Taylor and other death row inmates sued, arguing that Missouri’s secrecy made it impossible to know if they would be killed humanely. Taylor lost and appealed to the 8th Circuit Court of Appeals, which also decided against him, over the objections of three judges on the court.

“One must wonder at the skills of the compounding pharmacist,” Judge Kermit Bye wrote for the dissenting judges. “In fact, from the absolute dearth of information Missouri has disclosed to this court, the ‘pharmacy’ on which Missouri relies could be nothing more than a high school chemistry class.”

The case went to the US Supreme Court, which, despite the dissent of three justices, allowed the state to execute Taylor without knowing any information about Foundation Care.

After that, Missouri largely cleared out its death row — executing 17 prisoners with Foundation Care’s drugs.
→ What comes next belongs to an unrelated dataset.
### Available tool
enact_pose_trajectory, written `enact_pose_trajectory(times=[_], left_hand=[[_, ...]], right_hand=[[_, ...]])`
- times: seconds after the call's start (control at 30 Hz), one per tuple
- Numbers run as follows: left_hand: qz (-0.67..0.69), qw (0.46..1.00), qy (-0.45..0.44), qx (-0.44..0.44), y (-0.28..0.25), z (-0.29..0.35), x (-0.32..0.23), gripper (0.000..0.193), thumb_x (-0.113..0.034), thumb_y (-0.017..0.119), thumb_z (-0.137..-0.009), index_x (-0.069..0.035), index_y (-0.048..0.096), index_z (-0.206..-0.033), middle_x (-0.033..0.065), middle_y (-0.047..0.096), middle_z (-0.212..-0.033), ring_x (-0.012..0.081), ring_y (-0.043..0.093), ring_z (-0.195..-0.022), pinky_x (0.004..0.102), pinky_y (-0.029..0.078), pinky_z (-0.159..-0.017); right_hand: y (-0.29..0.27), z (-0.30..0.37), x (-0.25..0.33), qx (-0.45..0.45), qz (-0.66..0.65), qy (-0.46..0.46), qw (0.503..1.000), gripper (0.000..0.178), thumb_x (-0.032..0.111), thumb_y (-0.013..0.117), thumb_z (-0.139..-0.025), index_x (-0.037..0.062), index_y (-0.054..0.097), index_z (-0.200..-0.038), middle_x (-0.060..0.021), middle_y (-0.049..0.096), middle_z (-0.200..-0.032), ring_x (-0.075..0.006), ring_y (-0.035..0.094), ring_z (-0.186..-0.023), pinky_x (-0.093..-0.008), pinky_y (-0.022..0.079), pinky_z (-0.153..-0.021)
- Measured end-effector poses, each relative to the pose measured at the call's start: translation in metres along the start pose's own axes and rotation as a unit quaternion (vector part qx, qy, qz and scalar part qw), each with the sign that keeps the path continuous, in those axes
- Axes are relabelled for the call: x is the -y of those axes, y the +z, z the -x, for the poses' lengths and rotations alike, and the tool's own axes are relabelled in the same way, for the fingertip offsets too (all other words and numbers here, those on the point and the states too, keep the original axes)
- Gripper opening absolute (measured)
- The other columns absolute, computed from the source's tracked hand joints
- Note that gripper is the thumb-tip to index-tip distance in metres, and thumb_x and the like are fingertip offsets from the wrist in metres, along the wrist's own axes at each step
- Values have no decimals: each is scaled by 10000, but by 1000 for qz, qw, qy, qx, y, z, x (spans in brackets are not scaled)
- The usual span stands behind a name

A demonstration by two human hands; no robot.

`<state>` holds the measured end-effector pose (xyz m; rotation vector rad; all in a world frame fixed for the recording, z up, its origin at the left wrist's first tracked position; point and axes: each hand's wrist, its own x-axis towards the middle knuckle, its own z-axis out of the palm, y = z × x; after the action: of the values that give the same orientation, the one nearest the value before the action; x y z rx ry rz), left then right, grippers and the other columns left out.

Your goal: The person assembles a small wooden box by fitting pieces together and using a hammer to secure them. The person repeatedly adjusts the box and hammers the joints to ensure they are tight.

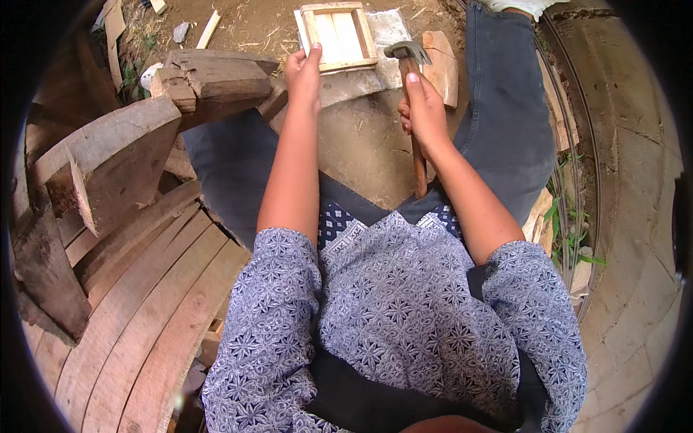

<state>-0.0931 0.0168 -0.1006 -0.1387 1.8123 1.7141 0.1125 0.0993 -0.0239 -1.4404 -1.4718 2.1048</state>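
Note:
My left hand [304, 73] grips the left side of a small, shallow wooden box [338, 35], its thumb over the frame edge. The box is pale wood, with a raised rim around a slatted panel. In my right hand [424, 108] is a claw hammer [409, 77], held around its brown wooden handle with the metal head up. The hammer head is just right of the box and apart from it. Under and beside the box lies a flat, whitish slab [390, 32]. My fingers under the box are partly hidden.
A wood block [441, 68] stands right of the hammer. Rough timbers [216, 79] and a heavy beam [108, 141] lie at the left, above long planks [155, 310]. Wood scraps [208, 29] litter the dirt ground. Thin rods [588, 144] run along the concrete at right.

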Motion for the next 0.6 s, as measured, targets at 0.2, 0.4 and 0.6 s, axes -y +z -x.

The aggressive pace Missouri set — scheduling one execution per month — made the state an outlier in the death penalty. While other states slowed down their execution schedules, Missouri sped up, executing inmates at a faster clip than it had ever done before.

Missouri hasn’t carried out an execution in more than a year now, because it executed all of the eligible prisoners.

But now, a new inmate faces death. In March, the state intends to execute Russell Bucklew, who was convicted of killing his ex-girlfriend’s lover in front of his kids in 1996. Bucklew then kidnapped and raped his ex-girlfriend, and shot a police officer in a subsequent chase.

His attorneys have argued that he, in particular, faces a heightened risk of a botched execution. Bucklew has a rare disease that causes tumors in his nose and throat — experts for his defense say that lethally injecting him puts him at risk of choking to death.


For 13 years, Foundation Care was owned by its two founders, Blakeley and Schultz. But in October 2017, the two sold the pharmacy to a subsidiary of Centene Corporation, a publicly traded, St. Louis–based health care giant that brought in $40.6 billion in revenue last year. Both the pharmacy and Centene declined to say how much the company paid to acquire Foundation Care, and Centene did not respond to repeated requests for comment on whether it was aware that the pharmacy had sold execution drugs.

Former attorney general Chris Koster, who was in office when the state selected Foundation Care and who oversaw the legal battles that kept the pharmacy’s identity hidden for years, was term-limited out of the office in January 2017. When he left public service, Koster found a new job: senior vice president of corporate services at Centene.

The company declined to make him available for an interview or answer questions about whether he played any role in the purchase of Foundation Care. ●

UPDATE

This post has been updated to include a comment from Centene Corporation, which had not responded to repeated requests for comment before publication.